**WHAT THIS TASK INVOLVES:**
Transcribe the listing exactly, so that nothing but the pictures is missing.

**DATASET EXTRACT:**
○ ○ ○

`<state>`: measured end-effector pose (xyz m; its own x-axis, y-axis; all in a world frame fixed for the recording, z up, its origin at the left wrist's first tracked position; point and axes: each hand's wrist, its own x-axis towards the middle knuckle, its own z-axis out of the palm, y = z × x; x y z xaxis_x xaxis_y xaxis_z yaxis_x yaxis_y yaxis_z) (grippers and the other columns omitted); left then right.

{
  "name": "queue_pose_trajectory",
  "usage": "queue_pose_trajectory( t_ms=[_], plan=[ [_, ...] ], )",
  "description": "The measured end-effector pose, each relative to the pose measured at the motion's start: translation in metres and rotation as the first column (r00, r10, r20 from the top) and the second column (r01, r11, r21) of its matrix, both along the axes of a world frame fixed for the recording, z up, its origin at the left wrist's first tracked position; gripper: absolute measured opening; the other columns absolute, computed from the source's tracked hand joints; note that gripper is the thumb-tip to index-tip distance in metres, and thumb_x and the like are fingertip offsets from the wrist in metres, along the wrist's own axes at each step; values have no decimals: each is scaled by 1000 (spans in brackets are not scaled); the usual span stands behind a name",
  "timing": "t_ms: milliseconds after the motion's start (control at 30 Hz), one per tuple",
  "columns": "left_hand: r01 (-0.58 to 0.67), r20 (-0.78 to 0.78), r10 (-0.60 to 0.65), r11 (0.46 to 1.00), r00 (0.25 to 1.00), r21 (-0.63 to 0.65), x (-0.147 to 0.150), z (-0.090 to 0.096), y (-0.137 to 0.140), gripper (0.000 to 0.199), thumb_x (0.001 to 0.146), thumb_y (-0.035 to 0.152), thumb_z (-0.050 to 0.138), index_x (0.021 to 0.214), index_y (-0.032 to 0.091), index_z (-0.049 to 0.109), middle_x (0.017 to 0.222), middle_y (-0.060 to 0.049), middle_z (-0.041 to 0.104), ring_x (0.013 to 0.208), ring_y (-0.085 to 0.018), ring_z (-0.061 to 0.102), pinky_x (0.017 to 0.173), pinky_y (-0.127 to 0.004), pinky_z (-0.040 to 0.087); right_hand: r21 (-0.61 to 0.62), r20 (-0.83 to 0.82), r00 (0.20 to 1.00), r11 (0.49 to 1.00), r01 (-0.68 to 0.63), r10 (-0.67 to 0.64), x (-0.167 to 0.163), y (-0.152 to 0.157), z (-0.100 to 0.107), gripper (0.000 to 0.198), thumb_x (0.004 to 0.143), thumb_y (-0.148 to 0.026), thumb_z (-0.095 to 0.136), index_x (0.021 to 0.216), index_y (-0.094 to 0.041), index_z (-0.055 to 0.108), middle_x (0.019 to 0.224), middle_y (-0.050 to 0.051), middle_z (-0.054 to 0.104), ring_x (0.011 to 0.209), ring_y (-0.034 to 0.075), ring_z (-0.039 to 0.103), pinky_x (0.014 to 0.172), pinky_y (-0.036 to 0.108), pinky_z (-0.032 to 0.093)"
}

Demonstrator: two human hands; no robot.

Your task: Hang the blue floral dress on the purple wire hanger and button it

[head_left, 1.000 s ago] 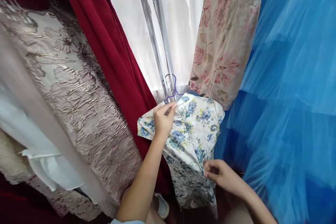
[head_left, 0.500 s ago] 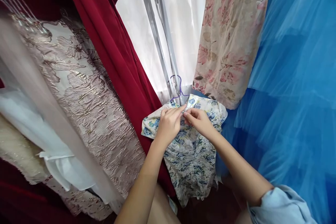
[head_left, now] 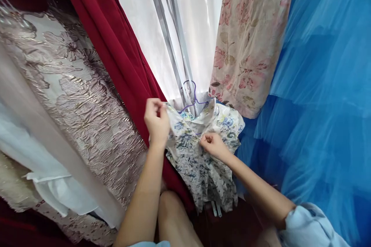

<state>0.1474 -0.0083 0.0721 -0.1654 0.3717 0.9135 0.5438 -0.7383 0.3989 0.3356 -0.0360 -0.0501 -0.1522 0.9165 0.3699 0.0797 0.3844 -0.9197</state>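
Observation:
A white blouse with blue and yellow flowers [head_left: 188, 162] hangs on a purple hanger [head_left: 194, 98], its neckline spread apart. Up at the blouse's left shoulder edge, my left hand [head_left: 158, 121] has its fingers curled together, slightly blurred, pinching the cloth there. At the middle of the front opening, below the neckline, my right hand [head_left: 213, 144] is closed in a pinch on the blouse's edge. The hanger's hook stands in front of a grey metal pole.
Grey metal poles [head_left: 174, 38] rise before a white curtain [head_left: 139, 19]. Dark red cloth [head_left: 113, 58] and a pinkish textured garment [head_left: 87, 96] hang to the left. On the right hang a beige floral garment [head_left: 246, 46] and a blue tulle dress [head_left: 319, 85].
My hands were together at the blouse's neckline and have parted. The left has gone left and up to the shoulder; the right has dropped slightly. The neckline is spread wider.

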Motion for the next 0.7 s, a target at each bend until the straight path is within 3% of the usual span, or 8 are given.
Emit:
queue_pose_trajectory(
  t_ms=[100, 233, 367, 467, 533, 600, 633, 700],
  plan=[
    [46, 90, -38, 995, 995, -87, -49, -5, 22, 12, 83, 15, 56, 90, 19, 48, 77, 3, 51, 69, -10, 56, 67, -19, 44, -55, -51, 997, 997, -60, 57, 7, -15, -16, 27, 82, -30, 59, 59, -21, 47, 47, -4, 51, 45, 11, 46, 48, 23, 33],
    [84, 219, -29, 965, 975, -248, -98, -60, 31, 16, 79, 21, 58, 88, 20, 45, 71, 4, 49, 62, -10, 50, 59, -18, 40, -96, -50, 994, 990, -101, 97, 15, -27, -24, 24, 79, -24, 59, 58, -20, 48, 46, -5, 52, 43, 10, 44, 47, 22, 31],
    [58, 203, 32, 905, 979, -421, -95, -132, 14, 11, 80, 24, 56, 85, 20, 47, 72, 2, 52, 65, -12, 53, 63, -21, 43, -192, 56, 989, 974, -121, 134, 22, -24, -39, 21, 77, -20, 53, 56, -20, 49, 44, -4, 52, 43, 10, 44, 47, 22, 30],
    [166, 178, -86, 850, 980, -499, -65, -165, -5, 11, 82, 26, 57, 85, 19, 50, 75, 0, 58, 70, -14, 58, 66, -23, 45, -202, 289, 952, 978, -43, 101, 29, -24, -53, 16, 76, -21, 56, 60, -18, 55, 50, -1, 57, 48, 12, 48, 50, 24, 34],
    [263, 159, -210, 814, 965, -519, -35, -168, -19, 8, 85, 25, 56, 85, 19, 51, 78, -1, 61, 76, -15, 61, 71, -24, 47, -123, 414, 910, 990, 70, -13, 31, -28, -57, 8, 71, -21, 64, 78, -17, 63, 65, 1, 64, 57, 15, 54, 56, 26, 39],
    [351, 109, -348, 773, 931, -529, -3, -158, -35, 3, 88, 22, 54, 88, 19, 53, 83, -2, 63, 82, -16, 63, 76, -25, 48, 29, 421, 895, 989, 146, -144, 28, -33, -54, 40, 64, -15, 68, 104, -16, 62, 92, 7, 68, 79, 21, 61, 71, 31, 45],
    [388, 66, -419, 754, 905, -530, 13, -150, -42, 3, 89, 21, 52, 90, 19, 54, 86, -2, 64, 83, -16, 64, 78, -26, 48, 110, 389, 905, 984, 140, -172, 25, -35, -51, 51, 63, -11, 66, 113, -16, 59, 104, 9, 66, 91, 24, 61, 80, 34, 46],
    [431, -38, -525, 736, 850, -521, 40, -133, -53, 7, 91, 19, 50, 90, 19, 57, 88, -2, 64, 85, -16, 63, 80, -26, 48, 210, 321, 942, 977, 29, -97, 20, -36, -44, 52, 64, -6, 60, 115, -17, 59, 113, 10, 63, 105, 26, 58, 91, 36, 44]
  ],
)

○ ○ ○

**COMPLETED TASK:**
`<state>`: measured end-effector pose (xyz m; its own x-axis, y-axis; all in a world frame fixed for the recording, z up, its origin at the left wrist's first tracked position; point and axes: each hand's wrist, its own x-axis towards the middle knuckle, its own z-axis out of the palm, y = z × x; x y z xaxis_x xaxis_y xaxis_z yaxis_x yaxis_y yaxis_z) (grippers and the other columns omitted); left then right.

{
  "name": "queue_pose_trajectory",
  "usage": "queue_pose_trajectory( t_ms=[_], plan=[ [_, ...] ], )",
  "description": "The measured end-effector pose, each relative to the pose measured at the motion's start: translation in metres and rotation as the first column (r00, r10, r20 from the top) and the second column (r01, r11, r21) of its matrix, both along the axes of a world frame fixed for the recording, z up, its origin at the left wrist's first tracked position; gripper: absolute measured opening; the other columns absolute, computed from the source's tracked hand joints; note that gripper is the thumb-tip to index-tip distance in metres, and thumb_x and the like are fingertip offsets from the wrist in metres, along the wrist's own axes at each step; values have no decimals: each is scaled by 1000 (spans in brackets are not scaled); the usual span stands behind a name",
  "timing": "t_ms: milliseconds after the motion's start (control at 30 Hz), one per tuple",
  "columns": "left_hand: r01 (-0.58 to 0.67), r20 (-0.78 to 0.78), r10 (-0.60 to 0.65), r11 (0.46 to 1.00), r00 (0.25 to 1.00), r21 (-0.63 to 0.65), x (-0.147 to 0.150), z (-0.090 to 0.096), y (-0.137 to 0.140), gripper (0.000 to 0.199), thumb_x (0.001 to 0.146), thumb_y (-0.035 to 0.152), thumb_z (-0.050 to 0.138), index_x (0.021 to 0.214), index_y (-0.032 to 0.091), index_z (-0.049 to 0.109), middle_x (0.017 to 0.222), middle_y (-0.060 to 0.049), middle_z (-0.041 to 0.104), ring_x (0.013 to 0.208), ring_y (-0.085 to 0.018), ring_z (-0.061 to 0.102), pinky_x (0.017 to 0.173), pinky_y (-0.127 to 0.004), pinky_z (-0.040 to 0.087); right_hand: r21 (-0.61 to 0.62), r20 (-0.83 to 0.82), r00 (0.20 to 1.00), r11 (0.49 to 1.00), r01 (-0.68 to 0.63), r10 (-0.67 to 0.64), x (-0.167 to 0.163), y (-0.152 to 0.157), z (-0.100 to 0.107), gripper (0.000 to 0.198), thumb_x (0.004 to 0.143), thumb_y (-0.148 to 0.026), thumb_z (-0.095 to 0.136), index_x (0.021 to 0.216), index_y (-0.094 to 0.041), index_z (-0.055 to 0.108), middle_x (0.019 to 0.224), middle_y (-0.050 to 0.051), middle_z (-0.054 to 0.104), ring_x (0.011 to 0.209), ring_y (-0.034 to 0.075), ring_z (-0.039 to 0.103), pinky_x (0.014 to 0.172), pinky_y (-0.036 to 0.108), pinky_z (-0.032 to 0.093)"
}

Demonstrator: two human hands; no robot.

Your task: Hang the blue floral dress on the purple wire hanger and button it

[head_left, 1.000 s ago] 
[head_left, 0.500 s ago] 
[head_left, now] 

<state>0.1474 -0.0083 0.0721 -0.1654 0.3717 0.9135 0.5438 -0.7383 0.3989 0.3356 -0.0360 -0.0501 -0.1522 0.9165 0.3699 0.0797 0.3844 -0.9197</state>
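Observation:
A white blouse with blue and yellow flowers [head_left: 188, 162] hangs on a purple hanger [head_left: 194, 98], its neckline spread apart. Up at the blouse's left shoulder edge, my left hand [head_left: 158, 121] has its fingers curled together, slightly blurred, pinching the cloth there. At the middle of the front opening, below the neckline, my right hand [head_left: 213, 144] is closed in a pinch on the blouse's edge. The hanger's hook stands in front of a grey metal pole.
Grey metal poles [head_left: 174, 38] rise before a white curtain [head_left: 139, 19]. Dark red cloth [head_left: 113, 58] and a pinkish textured garment [head_left: 87, 96] hang to the left. On the right hang a beige floral garment [head_left: 246, 46] and a blue tulle dress [head_left: 319, 85].
My hands were together at the blouse's neckline and have parted. The left has gone left and up to the shoulder; the right has dropped slightly. The neckline is spread wider.
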
Motion for the next 0.7 s, a target at each bend until the straight path is within 3% of the usual span, or 8 are given.
Emit:
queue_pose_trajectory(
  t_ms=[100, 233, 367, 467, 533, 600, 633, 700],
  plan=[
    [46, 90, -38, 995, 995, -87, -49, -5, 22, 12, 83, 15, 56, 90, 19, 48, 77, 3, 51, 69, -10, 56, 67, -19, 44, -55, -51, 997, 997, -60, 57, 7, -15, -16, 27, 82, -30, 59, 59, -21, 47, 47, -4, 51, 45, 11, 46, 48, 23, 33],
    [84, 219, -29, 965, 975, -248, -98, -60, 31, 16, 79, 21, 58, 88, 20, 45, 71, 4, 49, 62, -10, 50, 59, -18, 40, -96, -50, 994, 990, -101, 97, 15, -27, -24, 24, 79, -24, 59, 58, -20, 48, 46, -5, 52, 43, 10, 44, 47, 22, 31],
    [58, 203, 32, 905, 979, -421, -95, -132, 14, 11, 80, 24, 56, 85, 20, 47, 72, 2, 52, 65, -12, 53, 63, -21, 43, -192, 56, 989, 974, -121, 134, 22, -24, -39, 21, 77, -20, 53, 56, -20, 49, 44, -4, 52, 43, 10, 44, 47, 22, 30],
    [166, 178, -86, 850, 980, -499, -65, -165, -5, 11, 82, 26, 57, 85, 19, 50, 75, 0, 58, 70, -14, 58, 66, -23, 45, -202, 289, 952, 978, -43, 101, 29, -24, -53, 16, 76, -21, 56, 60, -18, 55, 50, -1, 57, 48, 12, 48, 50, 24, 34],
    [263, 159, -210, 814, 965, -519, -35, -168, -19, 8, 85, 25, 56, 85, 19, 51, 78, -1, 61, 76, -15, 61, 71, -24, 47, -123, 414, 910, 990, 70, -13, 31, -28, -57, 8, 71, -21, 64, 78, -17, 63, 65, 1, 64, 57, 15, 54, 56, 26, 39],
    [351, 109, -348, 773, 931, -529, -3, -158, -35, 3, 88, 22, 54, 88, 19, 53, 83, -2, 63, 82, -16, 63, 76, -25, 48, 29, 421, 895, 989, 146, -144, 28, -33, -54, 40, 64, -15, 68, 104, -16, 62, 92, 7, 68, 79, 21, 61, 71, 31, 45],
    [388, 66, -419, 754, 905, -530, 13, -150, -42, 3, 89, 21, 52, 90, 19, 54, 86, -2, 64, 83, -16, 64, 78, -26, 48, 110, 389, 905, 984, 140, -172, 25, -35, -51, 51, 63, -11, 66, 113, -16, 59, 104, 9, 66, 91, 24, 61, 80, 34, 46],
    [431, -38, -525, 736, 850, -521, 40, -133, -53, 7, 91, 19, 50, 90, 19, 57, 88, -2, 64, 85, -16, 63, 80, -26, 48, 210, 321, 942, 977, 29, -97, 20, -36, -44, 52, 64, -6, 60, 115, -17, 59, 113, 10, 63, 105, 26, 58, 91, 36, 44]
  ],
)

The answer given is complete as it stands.